===== INFORMATION SUPPLIED

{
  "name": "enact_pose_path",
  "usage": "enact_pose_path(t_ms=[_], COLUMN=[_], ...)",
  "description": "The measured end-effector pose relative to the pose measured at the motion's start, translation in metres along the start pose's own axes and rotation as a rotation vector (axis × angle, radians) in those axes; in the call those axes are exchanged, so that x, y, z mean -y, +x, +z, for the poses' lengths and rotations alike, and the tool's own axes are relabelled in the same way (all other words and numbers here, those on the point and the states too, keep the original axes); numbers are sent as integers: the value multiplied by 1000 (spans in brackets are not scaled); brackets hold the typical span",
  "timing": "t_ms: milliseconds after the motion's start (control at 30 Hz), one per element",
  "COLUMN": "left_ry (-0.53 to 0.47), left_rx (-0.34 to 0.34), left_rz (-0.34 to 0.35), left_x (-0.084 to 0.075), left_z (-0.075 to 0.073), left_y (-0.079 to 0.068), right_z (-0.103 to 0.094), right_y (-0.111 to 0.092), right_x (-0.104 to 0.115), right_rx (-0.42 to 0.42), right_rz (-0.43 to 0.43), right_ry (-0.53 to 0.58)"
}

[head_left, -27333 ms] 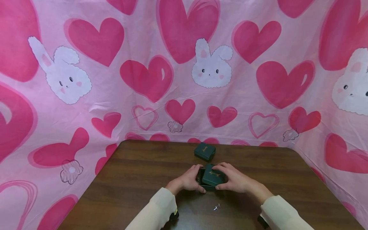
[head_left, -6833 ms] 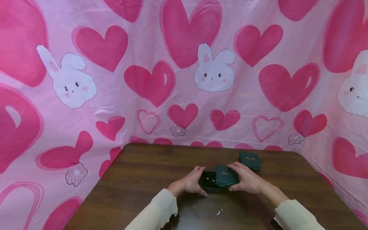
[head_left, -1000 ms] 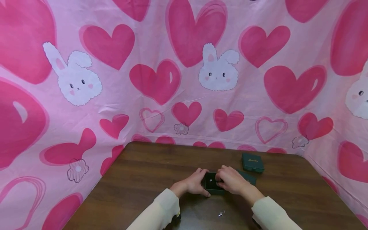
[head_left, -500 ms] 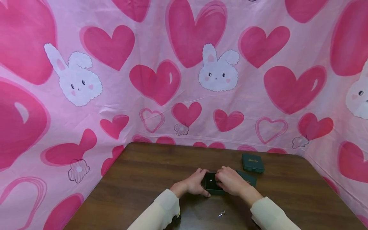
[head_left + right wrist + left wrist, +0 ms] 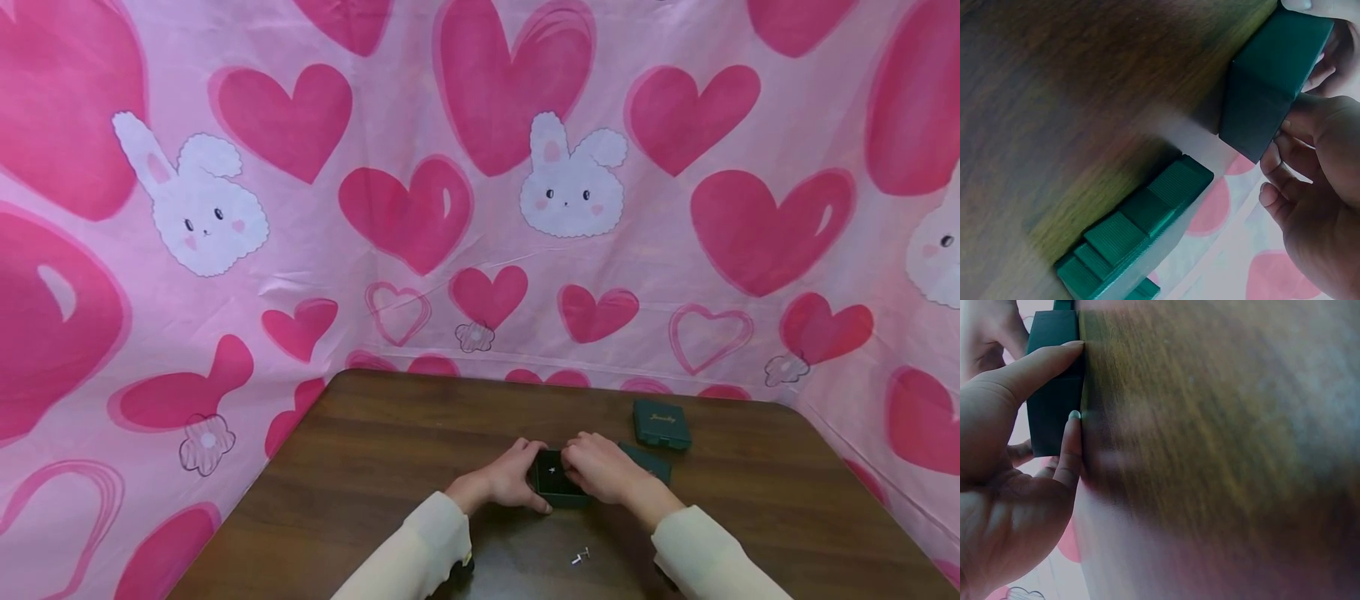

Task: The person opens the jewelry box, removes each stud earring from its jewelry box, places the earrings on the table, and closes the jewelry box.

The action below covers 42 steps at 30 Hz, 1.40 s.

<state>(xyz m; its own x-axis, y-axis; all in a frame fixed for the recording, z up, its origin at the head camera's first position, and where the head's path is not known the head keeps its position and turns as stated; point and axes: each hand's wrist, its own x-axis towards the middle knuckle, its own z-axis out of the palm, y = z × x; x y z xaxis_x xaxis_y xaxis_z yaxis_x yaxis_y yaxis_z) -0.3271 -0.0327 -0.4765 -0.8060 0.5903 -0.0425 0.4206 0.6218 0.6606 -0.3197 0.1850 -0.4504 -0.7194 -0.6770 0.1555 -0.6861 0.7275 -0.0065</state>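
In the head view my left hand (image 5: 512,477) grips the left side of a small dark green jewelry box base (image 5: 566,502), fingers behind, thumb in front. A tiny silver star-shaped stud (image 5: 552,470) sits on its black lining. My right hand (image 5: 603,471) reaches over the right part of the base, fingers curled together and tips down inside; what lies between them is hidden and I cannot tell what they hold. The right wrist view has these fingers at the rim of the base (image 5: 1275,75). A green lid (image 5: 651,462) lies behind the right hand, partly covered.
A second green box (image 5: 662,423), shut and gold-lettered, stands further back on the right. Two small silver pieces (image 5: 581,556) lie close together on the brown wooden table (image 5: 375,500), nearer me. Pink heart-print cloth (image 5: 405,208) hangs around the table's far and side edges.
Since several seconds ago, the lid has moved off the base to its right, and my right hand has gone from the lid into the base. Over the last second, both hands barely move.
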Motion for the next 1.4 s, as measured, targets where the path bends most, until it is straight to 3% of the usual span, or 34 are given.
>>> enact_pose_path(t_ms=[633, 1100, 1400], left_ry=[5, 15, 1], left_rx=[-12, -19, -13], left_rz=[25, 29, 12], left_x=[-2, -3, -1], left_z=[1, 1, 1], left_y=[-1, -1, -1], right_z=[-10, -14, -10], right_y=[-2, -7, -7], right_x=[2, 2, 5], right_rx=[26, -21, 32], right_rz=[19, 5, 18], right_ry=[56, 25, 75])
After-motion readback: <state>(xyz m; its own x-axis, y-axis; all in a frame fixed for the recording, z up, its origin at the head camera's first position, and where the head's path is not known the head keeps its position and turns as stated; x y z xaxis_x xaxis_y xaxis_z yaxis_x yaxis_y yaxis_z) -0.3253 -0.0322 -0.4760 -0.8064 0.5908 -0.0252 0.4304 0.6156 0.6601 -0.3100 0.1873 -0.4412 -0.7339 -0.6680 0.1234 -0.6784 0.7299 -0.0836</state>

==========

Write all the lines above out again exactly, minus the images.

{
  "name": "enact_pose_path",
  "usage": "enact_pose_path(t_ms=[_], COLUMN=[_], ...)",
  "description": "The measured end-effector pose relative to the pose measured at the motion's start, translation in metres along the start pose's own axes and rotation as a rotation vector (axis × angle, radians) in those axes; in the call those axes are exchanged, so that x, y, z mean -y, +x, +z, for the poses' lengths and rotations alike, and the tool's own axes are relabelled in the same way (all other words and numbers here, those on the point and the states too, keep the original axes); numbers are sent as integers: the value multiplied by 1000 (spans in brackets are not scaled); brackets hold the typical span",
  "timing": "t_ms: milliseconds after the motion's start (control at 30 Hz), one per element",
  "COLUMN": "left_ry (-0.53 to 0.47), left_rx (-0.34 to 0.34), left_rz (-0.34 to 0.35), left_x (-0.084 to 0.075), left_z (-0.075 to 0.073), left_y (-0.079 to 0.068), right_z (-0.103 to 0.094), right_y (-0.111 to 0.092), right_x (-0.104 to 0.115), right_rx (-0.42 to 0.42), right_rz (-0.43 to 0.43), right_ry (-0.53 to 0.58)"
}

[head_left, -27333 ms] 
[head_left, -6833 ms] 
[head_left, -1000 ms] 
[head_left, -500 ms] 
[head_left + right wrist + left wrist, +0 ms] 

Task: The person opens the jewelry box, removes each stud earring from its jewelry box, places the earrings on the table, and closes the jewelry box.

The action below covers 42 steps at 30 Hz, 1.40 s.

<state>(xyz m; its own x-axis, y-axis; all in a frame fixed for the recording, z up, its origin at the head camera's first position, and where the head's path is not known the head keeps its position and turns as stated; point and axes: each hand's wrist, its own x-axis towards the middle knuckle, its own z-axis out of the palm, y = z × x; x y z xaxis_x xaxis_y xaxis_z yaxis_x yaxis_y yaxis_z) -0.3271 -0.0327 -0.4765 -0.8060 0.5903 -0.0425 0.4206 0.6218 0.6606 -0.3197 0.1850 -0.4504 -0.7194 -0.6770 0.1555 -0.6861 0.7275 -0.0065</state>
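In the head view my left hand (image 5: 512,477) grips the left side of a small dark green jewelry box base (image 5: 566,502), fingers behind, thumb in front. A tiny silver star-shaped stud (image 5: 552,470) sits on its black lining. My right hand (image 5: 603,471) reaches over the right part of the base, fingers curled together and tips down inside; what lies between them is hidden and I cannot tell what they hold. The right wrist view has these fingers at the rim of the base (image 5: 1275,75). A green lid (image 5: 651,462) lies behind the right hand, partly covered.
A second green box (image 5: 662,423), shut and gold-lettered, stands further back on the right. Two small silver pieces (image 5: 581,556) lie close together on the brown wooden table (image 5: 375,500), nearer me. Pink heart-print cloth (image 5: 405,208) hangs around the table's far and side edges.
Since several seconds ago, the lid has moved off the base to its right, and my right hand has gone from the lid into the base. Over the last second, both hands barely move.
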Motion for the next 1.4 s, as measured, targets where the path bends most, until it is straight to 3% of the usual span, or 34 are given.
>>> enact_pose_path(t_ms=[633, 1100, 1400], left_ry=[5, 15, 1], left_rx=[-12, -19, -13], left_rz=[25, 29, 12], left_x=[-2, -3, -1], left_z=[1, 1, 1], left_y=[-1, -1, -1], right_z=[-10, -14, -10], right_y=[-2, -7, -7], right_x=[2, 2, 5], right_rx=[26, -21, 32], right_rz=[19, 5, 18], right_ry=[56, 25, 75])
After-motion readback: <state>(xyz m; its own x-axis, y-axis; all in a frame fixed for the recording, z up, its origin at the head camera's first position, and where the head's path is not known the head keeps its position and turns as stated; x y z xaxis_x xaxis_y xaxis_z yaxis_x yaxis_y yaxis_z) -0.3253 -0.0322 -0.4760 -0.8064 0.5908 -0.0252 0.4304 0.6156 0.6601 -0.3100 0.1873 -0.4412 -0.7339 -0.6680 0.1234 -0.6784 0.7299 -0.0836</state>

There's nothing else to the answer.